TO DO: Copy exactly the lines of the data below, beginning with the line with "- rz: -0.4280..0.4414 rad" and ending with the line with "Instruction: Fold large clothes". Pictures are to be omitted.

Collected data entries
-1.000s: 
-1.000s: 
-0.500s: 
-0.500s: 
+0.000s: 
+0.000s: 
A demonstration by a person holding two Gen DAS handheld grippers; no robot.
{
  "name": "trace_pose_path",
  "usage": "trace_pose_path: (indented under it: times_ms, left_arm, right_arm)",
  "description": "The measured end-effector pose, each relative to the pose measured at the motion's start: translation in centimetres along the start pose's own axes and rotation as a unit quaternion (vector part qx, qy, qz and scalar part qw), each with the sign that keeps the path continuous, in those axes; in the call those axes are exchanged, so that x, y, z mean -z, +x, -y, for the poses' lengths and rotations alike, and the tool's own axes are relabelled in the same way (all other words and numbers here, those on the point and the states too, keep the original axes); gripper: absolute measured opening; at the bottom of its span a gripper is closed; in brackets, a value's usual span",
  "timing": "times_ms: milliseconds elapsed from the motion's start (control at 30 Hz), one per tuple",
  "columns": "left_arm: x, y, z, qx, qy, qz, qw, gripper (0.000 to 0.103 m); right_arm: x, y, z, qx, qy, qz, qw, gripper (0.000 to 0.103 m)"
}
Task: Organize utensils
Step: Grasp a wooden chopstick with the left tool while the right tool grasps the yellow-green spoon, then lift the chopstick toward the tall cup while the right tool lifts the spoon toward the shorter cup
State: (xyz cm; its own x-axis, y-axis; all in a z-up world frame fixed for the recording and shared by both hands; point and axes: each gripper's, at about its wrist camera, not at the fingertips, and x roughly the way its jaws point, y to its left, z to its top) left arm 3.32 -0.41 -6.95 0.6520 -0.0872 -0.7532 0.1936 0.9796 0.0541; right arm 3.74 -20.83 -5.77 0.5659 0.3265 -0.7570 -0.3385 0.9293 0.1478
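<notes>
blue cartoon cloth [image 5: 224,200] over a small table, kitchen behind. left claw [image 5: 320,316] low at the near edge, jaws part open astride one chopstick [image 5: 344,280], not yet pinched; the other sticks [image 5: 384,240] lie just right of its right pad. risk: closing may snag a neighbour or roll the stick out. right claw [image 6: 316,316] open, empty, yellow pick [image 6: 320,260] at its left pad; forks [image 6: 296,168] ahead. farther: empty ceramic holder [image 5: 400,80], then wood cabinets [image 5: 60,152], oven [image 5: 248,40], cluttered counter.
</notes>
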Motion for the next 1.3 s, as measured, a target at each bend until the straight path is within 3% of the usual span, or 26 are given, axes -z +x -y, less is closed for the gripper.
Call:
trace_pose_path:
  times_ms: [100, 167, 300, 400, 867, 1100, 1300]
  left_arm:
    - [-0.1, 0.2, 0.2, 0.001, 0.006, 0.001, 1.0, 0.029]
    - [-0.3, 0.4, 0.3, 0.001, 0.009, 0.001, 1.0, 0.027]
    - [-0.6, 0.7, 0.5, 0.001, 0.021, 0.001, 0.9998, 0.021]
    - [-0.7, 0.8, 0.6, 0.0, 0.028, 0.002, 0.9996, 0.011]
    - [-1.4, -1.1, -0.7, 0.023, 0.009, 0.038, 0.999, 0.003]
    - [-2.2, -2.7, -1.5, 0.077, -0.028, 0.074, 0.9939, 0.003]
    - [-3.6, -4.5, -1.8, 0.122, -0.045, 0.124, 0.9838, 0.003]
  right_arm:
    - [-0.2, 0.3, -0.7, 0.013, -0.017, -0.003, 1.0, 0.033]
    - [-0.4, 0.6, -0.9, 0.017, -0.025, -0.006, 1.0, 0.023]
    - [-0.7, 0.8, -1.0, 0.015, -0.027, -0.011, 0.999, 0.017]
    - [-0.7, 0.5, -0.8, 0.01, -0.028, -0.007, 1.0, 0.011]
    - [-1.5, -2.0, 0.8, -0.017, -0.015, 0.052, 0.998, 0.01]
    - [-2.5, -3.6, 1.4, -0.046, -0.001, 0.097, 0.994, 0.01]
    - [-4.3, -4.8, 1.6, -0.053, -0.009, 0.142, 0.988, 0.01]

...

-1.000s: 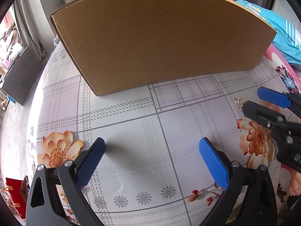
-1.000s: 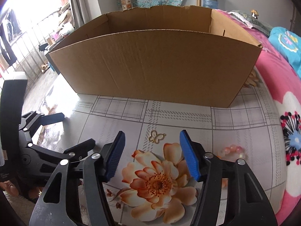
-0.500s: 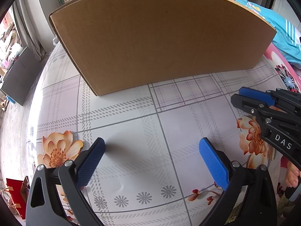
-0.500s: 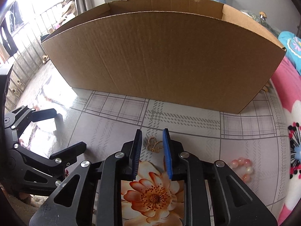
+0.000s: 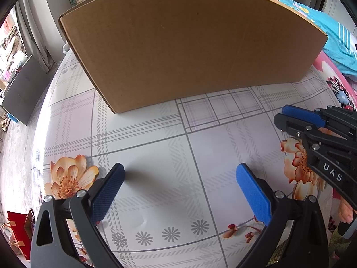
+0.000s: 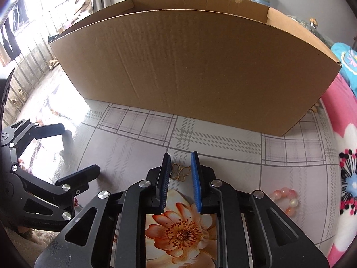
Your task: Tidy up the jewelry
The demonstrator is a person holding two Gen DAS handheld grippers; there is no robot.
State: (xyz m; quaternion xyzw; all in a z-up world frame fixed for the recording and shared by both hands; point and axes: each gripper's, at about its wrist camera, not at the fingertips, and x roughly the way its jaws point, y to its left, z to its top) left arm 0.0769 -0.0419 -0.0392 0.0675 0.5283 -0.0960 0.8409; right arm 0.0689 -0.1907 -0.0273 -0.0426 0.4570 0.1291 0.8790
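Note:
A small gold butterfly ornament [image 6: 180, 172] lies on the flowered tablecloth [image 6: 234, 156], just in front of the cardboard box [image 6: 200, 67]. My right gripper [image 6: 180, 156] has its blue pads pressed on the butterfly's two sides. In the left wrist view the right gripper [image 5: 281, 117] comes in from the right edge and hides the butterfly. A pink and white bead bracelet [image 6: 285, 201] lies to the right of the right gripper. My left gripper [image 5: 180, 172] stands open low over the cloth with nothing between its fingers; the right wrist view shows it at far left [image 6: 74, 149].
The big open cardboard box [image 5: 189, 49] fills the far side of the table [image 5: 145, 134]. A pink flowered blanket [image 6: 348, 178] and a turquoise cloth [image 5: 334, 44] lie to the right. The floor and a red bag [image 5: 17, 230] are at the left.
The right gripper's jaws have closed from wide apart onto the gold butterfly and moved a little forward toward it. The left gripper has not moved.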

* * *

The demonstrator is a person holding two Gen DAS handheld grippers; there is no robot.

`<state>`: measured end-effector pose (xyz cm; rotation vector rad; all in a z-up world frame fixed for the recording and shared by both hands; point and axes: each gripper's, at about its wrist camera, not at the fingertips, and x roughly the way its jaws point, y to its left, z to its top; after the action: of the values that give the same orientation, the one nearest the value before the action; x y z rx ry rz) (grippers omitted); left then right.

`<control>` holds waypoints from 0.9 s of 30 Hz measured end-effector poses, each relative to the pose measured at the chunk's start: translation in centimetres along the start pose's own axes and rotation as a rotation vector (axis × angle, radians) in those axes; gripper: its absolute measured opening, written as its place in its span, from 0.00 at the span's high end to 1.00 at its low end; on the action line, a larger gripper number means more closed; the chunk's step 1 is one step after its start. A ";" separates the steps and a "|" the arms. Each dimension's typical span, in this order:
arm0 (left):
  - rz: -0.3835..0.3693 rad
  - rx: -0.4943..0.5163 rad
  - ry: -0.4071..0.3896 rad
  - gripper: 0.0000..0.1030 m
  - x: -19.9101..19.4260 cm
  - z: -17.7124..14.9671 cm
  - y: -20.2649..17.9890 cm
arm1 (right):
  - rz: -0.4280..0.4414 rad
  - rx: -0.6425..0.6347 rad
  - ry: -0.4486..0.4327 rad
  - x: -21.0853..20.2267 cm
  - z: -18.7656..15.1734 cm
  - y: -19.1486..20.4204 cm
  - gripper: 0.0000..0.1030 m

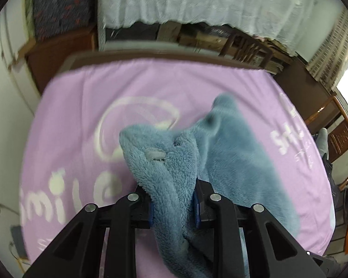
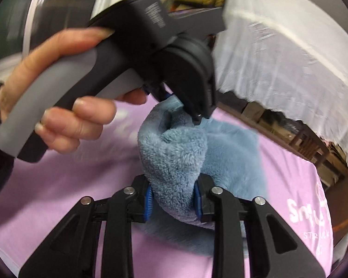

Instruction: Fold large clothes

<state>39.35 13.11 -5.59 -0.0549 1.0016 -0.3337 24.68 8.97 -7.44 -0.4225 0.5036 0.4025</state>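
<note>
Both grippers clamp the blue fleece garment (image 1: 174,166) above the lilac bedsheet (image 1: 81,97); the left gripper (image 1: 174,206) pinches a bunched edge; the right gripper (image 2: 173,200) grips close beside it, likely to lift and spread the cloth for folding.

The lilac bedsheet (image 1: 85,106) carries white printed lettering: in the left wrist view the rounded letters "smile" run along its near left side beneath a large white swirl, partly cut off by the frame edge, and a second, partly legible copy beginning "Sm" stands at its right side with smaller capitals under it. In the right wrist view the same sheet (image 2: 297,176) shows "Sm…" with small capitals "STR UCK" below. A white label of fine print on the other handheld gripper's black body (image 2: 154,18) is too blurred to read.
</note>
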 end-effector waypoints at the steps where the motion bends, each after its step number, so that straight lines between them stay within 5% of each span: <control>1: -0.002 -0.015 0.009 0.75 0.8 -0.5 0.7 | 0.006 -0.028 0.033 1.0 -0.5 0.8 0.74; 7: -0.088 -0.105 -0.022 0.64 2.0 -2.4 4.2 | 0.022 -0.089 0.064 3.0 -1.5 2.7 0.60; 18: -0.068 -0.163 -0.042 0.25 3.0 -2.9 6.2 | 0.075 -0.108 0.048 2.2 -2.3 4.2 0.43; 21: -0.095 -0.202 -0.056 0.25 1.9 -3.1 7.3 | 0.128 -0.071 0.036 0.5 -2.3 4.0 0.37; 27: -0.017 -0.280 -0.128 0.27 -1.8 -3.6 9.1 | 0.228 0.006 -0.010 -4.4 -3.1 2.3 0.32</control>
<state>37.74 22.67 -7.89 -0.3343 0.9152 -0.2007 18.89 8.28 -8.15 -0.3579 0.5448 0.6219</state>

WRITTEN RESPONSE:
  - rz: -0.4280..0.4414 rad
  - rx: -0.6425..0.6347 rad
  - ry: -0.4486..0.4327 rad
  - x: -21.0853..20.2267 cm
  - z: -18.7656..15.1734 cm
  - y: -19.1486..20.4204 cm
  - gripper: 0.0000..0.1030 m


Instruction: Fold large clothes

Nothing remains to be done, and the exercise is complete.